TASK PROMPT =
Everything from the line with "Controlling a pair" to the end of the entries should be set down exactly, except the pictures.

RECORDS SUPPLIED =

------------------------------------

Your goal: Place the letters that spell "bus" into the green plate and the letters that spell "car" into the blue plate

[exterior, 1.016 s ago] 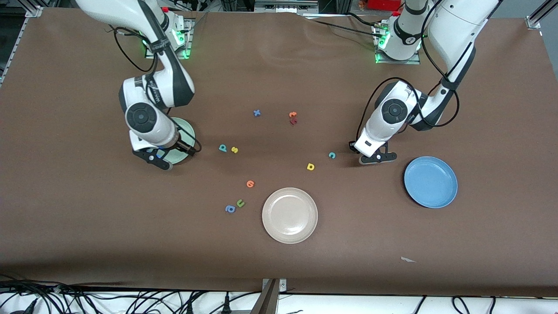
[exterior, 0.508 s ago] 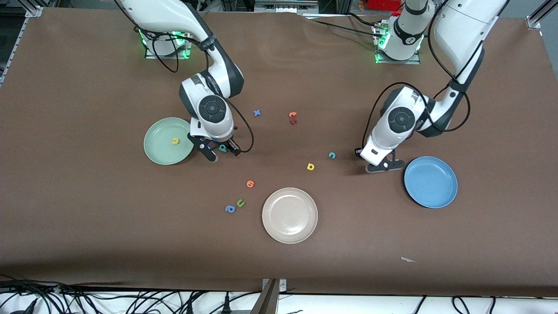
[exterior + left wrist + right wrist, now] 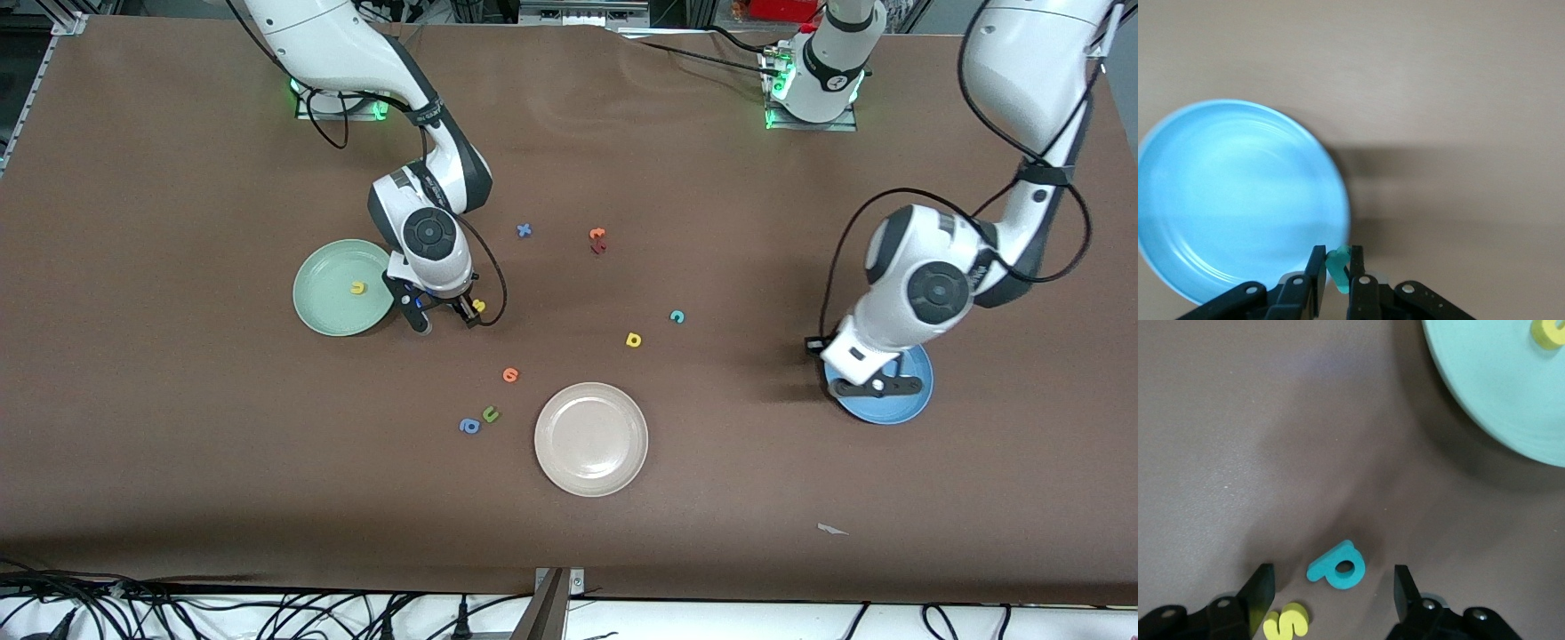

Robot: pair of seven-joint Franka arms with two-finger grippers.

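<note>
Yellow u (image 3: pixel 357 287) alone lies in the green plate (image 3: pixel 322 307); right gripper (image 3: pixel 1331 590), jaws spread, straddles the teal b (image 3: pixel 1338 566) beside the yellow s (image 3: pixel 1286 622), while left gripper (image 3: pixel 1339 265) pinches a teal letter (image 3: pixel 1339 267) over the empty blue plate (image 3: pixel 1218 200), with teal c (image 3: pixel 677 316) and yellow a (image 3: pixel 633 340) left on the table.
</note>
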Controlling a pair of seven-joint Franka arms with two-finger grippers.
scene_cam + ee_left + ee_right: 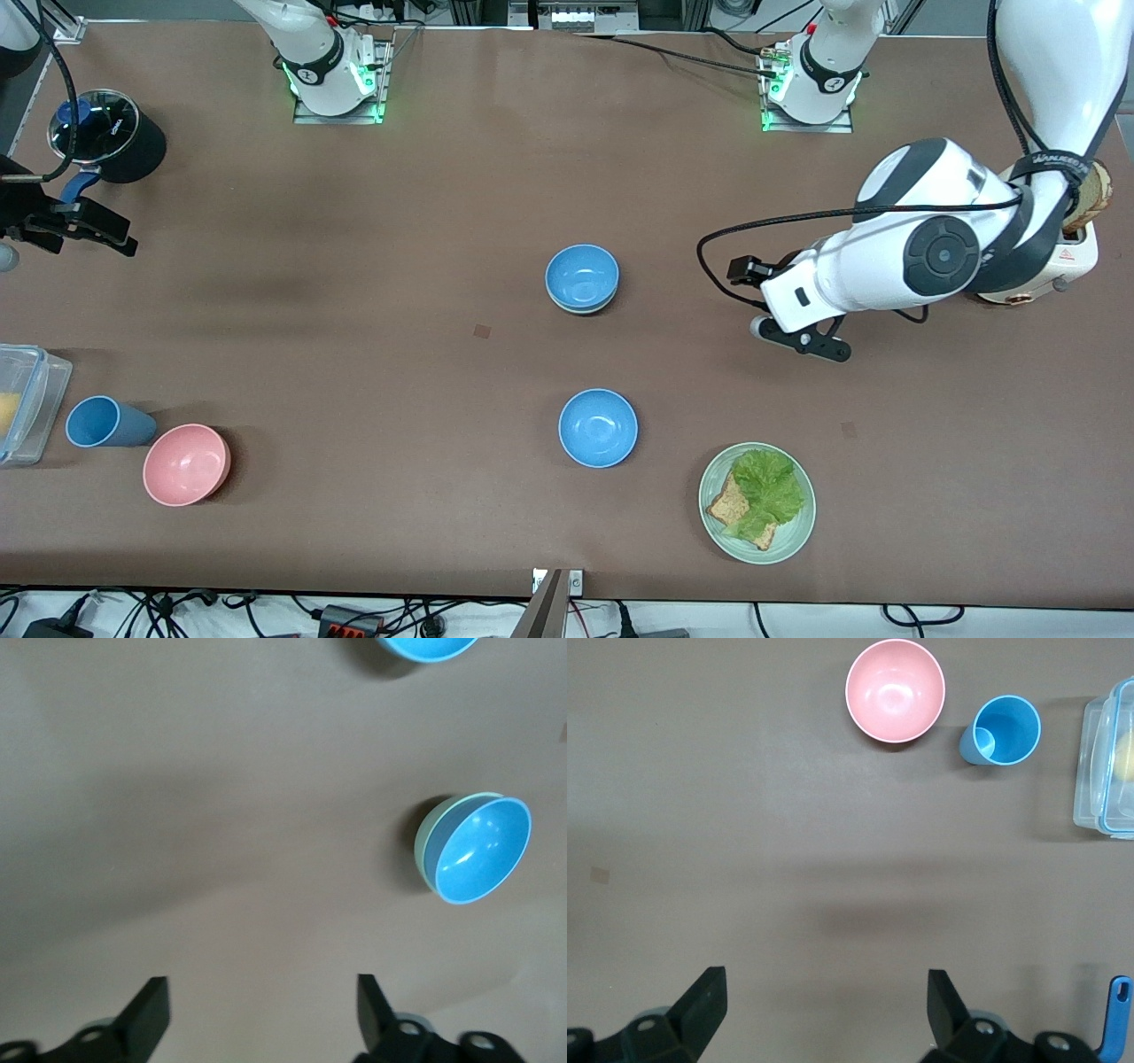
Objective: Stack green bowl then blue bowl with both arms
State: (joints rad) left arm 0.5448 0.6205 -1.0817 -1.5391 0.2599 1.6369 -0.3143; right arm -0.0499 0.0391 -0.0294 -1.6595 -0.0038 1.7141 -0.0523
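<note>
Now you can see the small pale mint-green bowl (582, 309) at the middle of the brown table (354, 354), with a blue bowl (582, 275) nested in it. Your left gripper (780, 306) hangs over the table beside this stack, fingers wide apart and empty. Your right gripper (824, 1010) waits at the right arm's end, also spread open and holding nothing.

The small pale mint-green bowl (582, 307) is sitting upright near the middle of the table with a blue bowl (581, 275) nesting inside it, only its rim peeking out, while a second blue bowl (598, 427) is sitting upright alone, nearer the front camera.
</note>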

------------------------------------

PROBLEM SOLUTION =
Controlling a pair of seven-joint Franka arms with two-finger grippers.
scene_cam + ee_left + ee_right: 
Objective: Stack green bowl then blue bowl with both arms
State: (joints rad) left arm 0.5448 0.6205 -1.0817 -1.5391 0.2599 1.6369 -0.3143; right arm -0.0499 0.0391 -0.0294 -1.6595 -0.0038 1.7141 -0.0523
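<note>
Now you can see the small pale mint-green bowl (582, 309) at the middle of the brown table (354, 354), with a blue bowl (582, 275) nested in it. Your left gripper (780, 306) hangs over the table beside this stack, fingers wide apart and empty. Your right gripper (824, 1010) waits at the right arm's end, also spread open and holding nothing.

The small pale mint-green bowl (582, 307) is sitting upright near the middle of the table with a blue bowl (581, 275) nesting inside it, only its rim peeking out, while a second blue bowl (598, 427) is sitting upright alone, nearer the front camera.
</note>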

This answer is finished.